Task → There is one span to output from the data below: the lines starting at the line with "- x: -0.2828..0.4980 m" and ending at the line with "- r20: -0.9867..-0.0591". Output it exactly, ends included, nothing more.

Data entries:

>>>

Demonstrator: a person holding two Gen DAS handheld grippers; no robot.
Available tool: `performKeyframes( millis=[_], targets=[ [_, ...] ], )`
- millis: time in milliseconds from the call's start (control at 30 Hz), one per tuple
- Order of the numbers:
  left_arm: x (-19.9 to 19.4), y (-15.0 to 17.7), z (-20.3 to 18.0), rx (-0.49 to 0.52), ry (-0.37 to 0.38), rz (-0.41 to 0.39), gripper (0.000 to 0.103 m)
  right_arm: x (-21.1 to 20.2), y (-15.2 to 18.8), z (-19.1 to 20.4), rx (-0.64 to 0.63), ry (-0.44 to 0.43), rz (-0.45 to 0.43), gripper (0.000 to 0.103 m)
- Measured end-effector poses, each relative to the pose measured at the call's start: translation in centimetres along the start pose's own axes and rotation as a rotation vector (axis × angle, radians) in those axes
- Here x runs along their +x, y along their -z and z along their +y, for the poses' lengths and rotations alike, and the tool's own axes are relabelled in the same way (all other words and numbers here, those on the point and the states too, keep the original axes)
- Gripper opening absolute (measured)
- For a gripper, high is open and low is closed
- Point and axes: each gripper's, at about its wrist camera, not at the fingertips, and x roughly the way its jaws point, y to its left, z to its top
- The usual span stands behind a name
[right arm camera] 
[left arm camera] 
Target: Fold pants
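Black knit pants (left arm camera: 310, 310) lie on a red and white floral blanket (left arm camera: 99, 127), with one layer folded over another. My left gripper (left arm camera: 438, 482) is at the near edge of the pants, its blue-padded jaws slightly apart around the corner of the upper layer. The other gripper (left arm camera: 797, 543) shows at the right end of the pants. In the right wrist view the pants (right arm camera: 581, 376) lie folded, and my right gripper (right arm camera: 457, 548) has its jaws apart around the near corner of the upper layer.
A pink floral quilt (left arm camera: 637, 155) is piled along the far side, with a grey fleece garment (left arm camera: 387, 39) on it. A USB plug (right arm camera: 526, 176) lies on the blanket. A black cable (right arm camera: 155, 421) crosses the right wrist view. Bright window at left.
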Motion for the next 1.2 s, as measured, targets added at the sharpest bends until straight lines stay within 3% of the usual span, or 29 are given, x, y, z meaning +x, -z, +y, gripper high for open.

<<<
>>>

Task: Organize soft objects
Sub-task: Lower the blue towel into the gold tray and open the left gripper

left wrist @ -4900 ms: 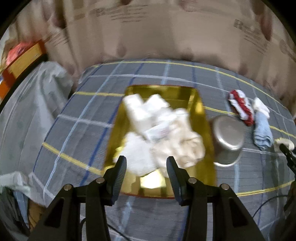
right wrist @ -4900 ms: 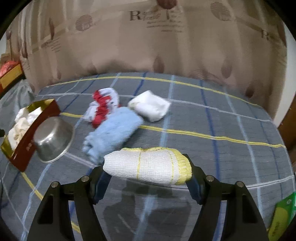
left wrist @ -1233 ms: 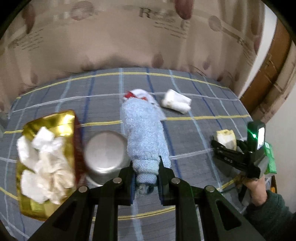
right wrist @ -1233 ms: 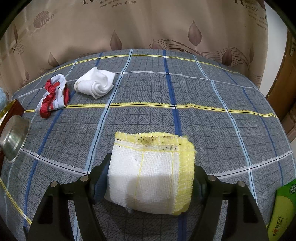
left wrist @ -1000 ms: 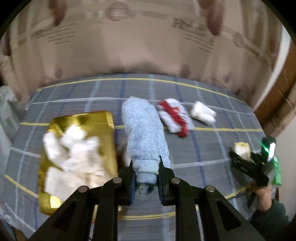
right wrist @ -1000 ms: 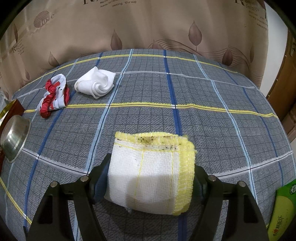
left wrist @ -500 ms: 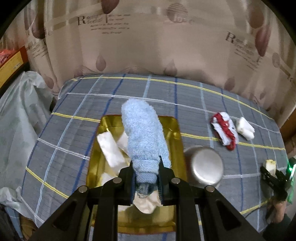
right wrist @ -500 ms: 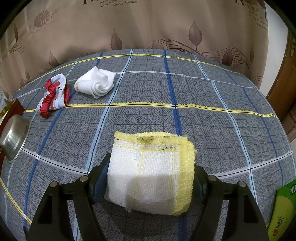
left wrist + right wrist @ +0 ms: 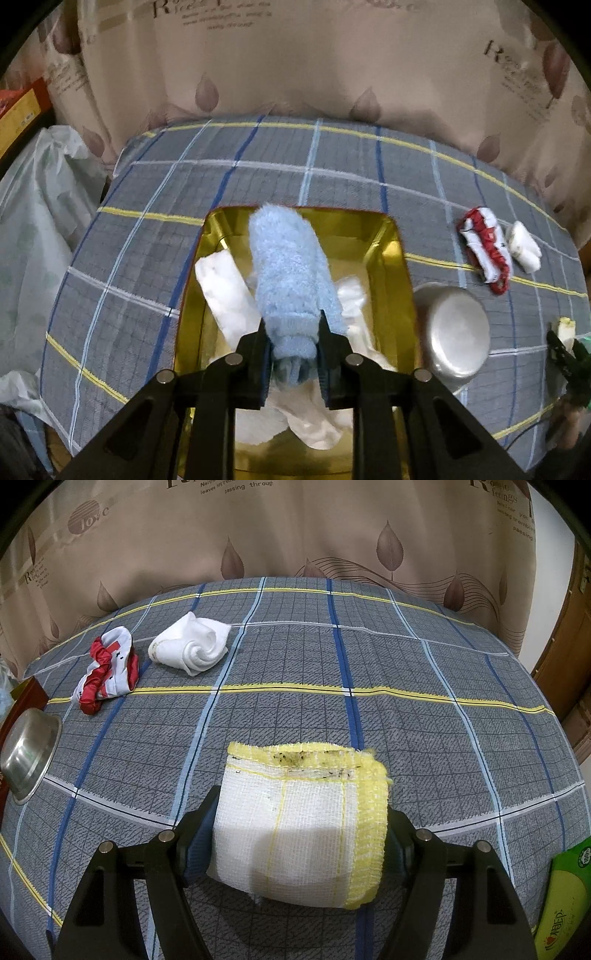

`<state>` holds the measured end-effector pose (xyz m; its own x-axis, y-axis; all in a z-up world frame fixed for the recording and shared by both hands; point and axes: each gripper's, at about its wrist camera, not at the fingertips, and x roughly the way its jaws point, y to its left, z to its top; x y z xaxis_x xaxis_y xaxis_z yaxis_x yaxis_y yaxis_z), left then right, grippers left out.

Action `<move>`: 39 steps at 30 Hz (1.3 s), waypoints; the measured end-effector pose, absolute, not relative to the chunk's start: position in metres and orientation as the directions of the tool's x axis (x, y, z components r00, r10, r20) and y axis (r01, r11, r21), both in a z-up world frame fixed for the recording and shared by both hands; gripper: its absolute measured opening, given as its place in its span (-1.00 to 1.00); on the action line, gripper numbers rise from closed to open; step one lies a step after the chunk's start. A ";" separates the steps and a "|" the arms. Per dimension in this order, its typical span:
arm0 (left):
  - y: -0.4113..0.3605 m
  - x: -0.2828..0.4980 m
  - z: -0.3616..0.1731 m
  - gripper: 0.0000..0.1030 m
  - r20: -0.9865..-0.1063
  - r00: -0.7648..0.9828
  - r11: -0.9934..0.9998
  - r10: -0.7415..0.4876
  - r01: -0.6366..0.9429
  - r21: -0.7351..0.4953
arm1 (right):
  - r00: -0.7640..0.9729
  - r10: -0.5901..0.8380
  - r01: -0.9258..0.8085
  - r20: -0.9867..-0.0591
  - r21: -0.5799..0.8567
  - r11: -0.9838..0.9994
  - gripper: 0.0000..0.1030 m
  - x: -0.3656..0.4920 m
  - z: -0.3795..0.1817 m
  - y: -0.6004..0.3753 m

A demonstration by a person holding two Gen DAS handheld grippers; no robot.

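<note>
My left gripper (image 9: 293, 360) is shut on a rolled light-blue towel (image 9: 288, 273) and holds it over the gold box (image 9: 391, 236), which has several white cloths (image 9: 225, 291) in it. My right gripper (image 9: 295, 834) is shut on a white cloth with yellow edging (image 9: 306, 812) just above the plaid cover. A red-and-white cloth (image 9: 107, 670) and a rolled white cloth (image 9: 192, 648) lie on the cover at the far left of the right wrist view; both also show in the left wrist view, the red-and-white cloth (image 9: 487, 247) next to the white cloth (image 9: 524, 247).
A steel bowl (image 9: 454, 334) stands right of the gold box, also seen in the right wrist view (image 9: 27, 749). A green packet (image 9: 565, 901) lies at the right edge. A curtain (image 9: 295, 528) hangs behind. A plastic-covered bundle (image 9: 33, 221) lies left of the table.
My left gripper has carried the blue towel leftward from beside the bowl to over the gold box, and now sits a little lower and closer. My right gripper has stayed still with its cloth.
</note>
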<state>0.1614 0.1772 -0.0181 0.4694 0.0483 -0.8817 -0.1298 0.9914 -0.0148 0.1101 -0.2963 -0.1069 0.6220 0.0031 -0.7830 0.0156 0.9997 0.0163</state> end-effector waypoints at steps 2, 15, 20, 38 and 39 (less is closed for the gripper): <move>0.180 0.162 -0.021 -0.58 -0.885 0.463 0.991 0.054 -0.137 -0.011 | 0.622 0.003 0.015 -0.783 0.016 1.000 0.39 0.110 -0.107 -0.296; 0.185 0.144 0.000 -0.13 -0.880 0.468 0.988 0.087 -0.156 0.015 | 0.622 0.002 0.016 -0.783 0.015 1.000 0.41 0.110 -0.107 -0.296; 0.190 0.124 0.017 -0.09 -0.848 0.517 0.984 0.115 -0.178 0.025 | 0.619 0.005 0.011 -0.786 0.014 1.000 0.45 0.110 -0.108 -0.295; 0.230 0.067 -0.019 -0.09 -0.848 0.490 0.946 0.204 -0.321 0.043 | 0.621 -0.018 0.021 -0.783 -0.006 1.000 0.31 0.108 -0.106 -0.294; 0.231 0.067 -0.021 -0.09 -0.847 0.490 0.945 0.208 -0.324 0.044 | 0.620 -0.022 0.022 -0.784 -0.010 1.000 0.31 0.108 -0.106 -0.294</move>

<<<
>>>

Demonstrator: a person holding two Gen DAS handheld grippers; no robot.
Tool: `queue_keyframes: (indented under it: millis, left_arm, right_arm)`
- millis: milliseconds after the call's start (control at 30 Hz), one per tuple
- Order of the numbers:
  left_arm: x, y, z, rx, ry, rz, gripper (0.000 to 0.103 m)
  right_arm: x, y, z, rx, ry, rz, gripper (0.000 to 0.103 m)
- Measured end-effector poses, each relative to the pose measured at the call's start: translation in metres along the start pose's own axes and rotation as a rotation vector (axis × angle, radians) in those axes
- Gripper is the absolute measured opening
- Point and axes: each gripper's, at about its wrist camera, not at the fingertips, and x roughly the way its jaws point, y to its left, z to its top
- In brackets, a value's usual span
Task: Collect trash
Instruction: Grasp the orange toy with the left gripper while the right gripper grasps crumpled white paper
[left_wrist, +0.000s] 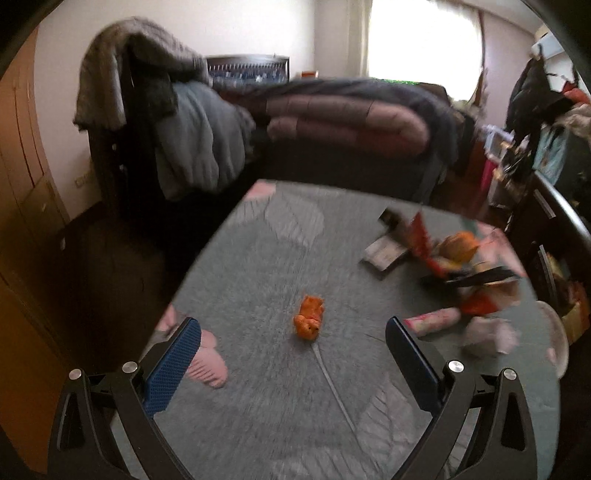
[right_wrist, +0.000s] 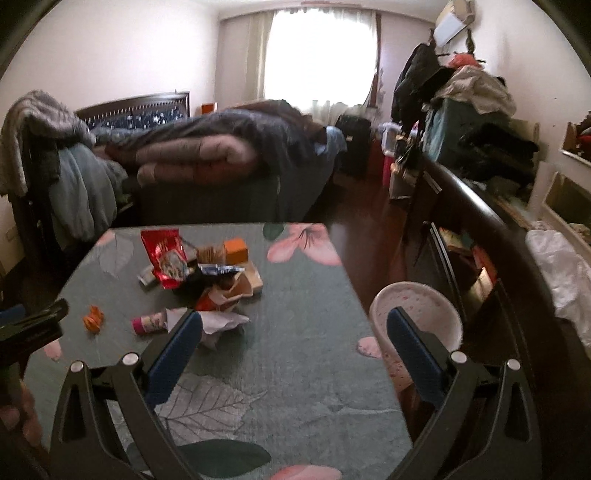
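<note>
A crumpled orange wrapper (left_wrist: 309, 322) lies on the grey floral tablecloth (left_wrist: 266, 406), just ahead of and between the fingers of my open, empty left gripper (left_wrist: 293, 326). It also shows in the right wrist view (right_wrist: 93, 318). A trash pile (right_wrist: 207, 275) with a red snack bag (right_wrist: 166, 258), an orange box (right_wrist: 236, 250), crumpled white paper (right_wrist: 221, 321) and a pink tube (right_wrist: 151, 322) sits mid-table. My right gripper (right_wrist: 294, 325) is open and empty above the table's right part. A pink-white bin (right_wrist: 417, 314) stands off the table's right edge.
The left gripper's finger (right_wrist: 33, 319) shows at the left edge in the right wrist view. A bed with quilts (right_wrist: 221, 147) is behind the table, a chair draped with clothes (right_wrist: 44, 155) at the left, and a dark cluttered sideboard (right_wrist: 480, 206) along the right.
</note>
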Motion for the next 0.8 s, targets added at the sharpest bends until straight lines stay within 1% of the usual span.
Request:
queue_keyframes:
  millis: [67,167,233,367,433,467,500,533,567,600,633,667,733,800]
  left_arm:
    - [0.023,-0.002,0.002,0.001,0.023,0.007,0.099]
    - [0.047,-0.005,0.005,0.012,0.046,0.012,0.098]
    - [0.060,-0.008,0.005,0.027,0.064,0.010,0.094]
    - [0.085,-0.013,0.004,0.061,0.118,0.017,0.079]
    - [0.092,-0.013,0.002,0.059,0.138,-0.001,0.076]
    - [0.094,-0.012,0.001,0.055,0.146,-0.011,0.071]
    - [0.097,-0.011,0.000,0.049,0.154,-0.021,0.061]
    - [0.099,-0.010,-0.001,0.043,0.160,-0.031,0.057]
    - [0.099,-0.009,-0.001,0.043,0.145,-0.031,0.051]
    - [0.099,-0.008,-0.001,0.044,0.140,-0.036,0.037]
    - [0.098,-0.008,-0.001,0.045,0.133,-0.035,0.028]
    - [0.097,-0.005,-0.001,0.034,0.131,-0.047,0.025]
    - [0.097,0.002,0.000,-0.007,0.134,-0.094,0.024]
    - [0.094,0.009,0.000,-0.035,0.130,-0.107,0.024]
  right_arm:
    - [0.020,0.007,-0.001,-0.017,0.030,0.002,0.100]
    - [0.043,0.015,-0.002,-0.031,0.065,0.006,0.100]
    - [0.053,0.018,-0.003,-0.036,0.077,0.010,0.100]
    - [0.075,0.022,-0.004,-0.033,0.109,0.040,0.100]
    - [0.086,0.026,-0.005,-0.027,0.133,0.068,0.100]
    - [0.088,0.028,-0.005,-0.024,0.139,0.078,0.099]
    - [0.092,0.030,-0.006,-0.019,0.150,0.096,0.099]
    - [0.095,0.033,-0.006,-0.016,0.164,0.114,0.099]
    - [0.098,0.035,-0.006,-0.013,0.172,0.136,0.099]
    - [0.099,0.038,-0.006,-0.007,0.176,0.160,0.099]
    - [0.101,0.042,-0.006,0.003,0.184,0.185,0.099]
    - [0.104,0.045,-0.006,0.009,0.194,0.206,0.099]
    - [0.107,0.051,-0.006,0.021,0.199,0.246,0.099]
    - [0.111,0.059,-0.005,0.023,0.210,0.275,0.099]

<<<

Response below →
  - x: -0.2828..0.4980 m
  - z: -0.3616..0.1731 m
  - gripper: 0.0000..0.1030 m
  - r20: -0.9865..-0.1063
  - r00: -0.7648..0.9828
  - r11: -0.9934..0.9998
  - r10: -0.7415..0.4876
  - r01: -0.6366..0.9429
  - r21: -0.7351..0.4953
arm1 (right):
  - r00: -0.7640..0.9729
  - r10: -0.5901..0.8380
  - r01: -0.9258..0.8085
  - r20: -0.9867..-0.0591

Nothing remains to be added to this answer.